The Epigraphs in Photograph 51 – What do they mean?
The first Epigraph is from Ann Patchett’s novel ‘Run’ “Certain things exist outside of time. It was ten years ago, it was this morning … It happened in the past and it was always happening”. This suggests that the concept of time and memory are central in Photograph 51. Time in the play seems elastic with the audience watching the characters in the present but knowing the events surrounding the discovery of the structure of DNA occurred in the 1950’s. In effect time does not alter the past but can change how the past is seen. Ziegler’s characters possess varying recollections of key events and the idea that memory is fallible. “Wasn’t it the girl, after all, who had actually found the key to life?” makes us ask if the men who won the Nobel Prize for DNA even thought of Rosalind Franklin?
The second Epigraph is from Horace Judson’s ‘The Eighth Day of Creation’ “As scientists understand very well, personality has always been an inseparable part of their styles of inquiry”. The troubled relationship between Rosalind and Wilkins provides a framework to the story of Photograph 51. Rosalind’s abrupt, contradictory personality, along with her determination to work on her own, affects the working environment at Kings College. Moreover, first impressions of Wilkins reveal him as sexist, assuming Rosalind will be his ‘assistant’ in ‘the study of the Signer DNA’. Her response is to tell him clearly “Dr Wilkins, I will not be anyone’s assistant”.
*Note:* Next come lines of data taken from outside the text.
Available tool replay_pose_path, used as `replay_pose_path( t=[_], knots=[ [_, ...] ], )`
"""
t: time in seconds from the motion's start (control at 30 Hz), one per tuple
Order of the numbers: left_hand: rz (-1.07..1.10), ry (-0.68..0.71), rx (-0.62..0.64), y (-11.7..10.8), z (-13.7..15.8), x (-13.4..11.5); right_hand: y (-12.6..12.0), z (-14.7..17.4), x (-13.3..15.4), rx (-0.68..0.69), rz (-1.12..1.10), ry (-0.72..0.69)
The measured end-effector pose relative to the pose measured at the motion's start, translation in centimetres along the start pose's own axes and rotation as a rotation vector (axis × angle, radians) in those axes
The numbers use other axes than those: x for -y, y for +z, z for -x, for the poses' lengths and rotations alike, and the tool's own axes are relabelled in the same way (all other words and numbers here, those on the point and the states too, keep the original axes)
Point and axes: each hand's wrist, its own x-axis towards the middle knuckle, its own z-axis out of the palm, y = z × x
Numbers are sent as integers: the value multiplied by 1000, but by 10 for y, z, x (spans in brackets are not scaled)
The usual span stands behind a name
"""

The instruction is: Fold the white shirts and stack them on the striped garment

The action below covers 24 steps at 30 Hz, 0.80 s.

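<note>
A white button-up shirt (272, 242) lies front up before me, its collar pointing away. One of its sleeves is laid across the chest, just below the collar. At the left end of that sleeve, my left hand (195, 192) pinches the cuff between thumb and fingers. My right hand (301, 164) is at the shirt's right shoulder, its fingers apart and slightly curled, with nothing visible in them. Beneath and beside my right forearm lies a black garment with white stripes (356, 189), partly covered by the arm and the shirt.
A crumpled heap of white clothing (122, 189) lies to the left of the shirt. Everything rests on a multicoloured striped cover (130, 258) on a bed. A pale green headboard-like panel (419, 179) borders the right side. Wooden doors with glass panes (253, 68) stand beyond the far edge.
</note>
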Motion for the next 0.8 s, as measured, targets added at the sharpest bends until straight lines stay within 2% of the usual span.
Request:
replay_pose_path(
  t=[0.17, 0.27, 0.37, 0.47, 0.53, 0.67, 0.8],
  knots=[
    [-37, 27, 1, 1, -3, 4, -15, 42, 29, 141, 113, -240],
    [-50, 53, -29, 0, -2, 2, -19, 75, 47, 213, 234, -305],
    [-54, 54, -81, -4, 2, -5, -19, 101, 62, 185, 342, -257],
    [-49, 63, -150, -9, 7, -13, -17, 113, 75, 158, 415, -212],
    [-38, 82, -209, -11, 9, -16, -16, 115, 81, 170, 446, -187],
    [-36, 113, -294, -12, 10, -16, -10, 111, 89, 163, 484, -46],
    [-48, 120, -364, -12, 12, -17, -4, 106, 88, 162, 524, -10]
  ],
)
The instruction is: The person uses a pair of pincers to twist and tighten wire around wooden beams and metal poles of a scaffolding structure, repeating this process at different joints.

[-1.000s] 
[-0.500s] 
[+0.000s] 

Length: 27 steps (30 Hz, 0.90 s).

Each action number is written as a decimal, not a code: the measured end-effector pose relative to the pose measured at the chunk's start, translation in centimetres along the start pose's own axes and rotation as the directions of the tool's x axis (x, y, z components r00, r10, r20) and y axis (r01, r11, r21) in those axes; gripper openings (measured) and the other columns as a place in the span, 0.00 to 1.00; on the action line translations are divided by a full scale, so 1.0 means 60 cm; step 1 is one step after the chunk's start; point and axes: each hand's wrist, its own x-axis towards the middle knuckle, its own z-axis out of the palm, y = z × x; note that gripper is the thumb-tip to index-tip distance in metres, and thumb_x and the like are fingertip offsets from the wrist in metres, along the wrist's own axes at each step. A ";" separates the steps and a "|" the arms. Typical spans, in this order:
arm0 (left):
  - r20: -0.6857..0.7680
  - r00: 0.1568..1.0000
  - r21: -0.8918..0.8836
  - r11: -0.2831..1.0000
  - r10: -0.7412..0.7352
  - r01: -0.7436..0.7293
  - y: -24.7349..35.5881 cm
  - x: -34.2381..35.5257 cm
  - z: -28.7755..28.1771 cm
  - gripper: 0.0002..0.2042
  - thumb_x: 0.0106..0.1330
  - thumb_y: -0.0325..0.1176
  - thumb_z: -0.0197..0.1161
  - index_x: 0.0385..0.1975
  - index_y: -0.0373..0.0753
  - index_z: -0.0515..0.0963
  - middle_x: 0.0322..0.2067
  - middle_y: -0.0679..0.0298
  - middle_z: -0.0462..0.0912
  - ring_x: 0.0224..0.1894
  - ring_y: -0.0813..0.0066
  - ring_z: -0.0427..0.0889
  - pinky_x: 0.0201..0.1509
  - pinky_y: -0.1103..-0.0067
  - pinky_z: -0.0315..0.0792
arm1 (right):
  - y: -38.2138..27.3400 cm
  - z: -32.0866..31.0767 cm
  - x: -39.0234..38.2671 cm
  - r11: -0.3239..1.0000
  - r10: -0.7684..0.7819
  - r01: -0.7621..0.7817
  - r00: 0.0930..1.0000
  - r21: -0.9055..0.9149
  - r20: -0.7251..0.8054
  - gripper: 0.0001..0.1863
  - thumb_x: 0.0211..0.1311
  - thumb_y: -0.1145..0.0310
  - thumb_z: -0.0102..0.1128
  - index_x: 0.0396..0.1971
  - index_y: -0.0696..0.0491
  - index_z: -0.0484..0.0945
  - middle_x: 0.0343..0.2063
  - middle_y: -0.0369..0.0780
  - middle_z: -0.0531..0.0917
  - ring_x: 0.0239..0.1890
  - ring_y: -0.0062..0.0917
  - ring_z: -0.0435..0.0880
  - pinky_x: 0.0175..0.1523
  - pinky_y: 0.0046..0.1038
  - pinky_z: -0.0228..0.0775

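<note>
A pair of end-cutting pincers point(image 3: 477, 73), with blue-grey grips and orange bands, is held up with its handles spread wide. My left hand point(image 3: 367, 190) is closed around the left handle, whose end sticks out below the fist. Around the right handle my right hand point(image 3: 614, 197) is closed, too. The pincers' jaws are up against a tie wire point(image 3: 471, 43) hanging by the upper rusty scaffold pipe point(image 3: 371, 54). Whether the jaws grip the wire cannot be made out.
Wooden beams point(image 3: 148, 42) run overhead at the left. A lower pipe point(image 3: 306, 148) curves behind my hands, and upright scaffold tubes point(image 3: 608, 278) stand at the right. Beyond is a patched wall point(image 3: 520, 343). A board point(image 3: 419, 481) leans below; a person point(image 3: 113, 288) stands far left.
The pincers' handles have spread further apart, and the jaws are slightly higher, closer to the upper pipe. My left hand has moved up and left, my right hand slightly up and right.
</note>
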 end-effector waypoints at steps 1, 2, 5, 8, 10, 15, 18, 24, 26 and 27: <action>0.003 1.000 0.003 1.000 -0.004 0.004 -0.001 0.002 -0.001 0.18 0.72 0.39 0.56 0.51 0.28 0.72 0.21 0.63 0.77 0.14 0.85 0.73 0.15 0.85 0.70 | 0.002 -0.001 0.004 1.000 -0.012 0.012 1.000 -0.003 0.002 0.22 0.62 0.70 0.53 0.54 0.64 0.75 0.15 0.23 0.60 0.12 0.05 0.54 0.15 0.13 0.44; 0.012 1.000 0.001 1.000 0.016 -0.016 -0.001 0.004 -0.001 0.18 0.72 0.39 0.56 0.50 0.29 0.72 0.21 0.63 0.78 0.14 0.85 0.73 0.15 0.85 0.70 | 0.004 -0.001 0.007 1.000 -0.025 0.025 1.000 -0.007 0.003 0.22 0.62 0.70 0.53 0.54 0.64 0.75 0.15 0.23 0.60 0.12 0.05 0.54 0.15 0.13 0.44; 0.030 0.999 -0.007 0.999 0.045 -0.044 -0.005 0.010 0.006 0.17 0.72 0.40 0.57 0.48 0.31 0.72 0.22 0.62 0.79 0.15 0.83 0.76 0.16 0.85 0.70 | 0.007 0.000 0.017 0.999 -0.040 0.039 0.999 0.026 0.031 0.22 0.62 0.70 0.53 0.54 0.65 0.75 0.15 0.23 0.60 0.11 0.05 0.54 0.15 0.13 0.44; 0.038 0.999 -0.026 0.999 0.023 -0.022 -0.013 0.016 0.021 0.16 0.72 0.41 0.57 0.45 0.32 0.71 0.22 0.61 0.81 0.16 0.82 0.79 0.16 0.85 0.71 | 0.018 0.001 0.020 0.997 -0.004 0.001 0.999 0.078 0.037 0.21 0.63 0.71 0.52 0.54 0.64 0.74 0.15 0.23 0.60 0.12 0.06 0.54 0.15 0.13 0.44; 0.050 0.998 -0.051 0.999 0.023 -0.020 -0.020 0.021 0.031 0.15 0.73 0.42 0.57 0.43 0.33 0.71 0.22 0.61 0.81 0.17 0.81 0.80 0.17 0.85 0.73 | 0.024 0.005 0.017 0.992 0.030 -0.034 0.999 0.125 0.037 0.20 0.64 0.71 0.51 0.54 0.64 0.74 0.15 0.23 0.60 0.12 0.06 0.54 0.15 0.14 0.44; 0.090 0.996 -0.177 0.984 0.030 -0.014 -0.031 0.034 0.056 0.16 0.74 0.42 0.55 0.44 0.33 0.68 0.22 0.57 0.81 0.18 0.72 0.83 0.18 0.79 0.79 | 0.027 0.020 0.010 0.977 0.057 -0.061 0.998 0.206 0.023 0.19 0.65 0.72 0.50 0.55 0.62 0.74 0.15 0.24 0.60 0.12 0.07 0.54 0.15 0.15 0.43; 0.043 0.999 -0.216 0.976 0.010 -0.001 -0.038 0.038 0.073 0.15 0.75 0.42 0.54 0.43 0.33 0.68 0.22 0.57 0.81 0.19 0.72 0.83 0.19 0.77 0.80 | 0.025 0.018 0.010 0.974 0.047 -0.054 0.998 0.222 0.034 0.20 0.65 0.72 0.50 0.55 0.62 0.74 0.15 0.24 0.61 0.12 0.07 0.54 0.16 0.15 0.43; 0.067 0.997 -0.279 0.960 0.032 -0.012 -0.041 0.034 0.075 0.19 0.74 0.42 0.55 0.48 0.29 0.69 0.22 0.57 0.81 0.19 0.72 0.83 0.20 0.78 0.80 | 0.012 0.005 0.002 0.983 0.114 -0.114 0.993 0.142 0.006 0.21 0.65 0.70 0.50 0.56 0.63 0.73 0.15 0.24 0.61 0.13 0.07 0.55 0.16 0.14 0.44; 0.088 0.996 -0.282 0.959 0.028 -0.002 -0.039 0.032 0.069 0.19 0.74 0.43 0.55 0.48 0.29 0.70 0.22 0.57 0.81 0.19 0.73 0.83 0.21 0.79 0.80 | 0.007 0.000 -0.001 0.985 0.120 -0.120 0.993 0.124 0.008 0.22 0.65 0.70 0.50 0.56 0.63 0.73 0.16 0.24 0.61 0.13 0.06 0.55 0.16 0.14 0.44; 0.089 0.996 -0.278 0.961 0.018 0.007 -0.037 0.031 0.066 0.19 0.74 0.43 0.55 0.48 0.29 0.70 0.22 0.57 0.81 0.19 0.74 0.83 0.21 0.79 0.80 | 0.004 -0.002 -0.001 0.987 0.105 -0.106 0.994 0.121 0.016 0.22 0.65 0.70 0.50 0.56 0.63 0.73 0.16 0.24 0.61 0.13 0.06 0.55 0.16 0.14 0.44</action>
Both The Penelopiad and Photograph 51 explore ideas about:
- Power in its various forms, including patriarchal power, power by possessing physical attractiveness, belonging to a particular race or class and supernatural power.
- Identity and its connections with physical appearance, self-perception and the expectations of others.
- Women’s roles/gender are shown in differing representations of the feminine in various types of characters, including maternal figures, wives, older women, young women and career women and the difficulties of being a woman in both ancient and modern times.
- Storytelling and the power of narrative is demonstrated in particular the liberating power of taking control of one’s own story in The Penelopiad for Penelope’s ability to spin her own ‘thread’. However, Rosalind in Photograph 51 who is isolated and vilified, is unable to take control of her narrative.
- Truth and Lies is shown as Atwood poses probable deceit by Odysseus as well as Penelope who told clever lies to manipulate others to get what they wanted or just simply to survive. Ziegler’s play suggests that it does matter who found the answer to DNA with Wilkin’s tacit approval of Crick and Watson’s use of Rosalind’s research data is shown in his comment that it doesn’t matter who found the answer.
- Personal Challenge by Penelope who must deal with her past trauma, her reserved personality and learning to manage her innate mistrust of others. Rosalind’s personal challenge was to be “always right” and this drove her to become a scientist who paid meticulous attention to detail.
- Responsibility for the maids’ death in The Penelopiad is unsure if Odysseus feels responsible but Atwood indicates that Penelope is “haunted” by their death and of her great affection for them. In Photograph 51 the responsibility, ethics and values of Wilkins, Watson and Crick in not acknowledging Rosalind’s research work is questioned and taking the acclaimed discovery of DNA for themselves with no apparent accountability.
Other Ideas, Issues and Themes to Consider
There are other ideas, issues and themes that you could consider such as life & death / performance elements / fulfilment / rumour & gossip / discovery / independence / humour / objectification of women / double standards & hypocrisy / disillusionment / loneliness and injustice.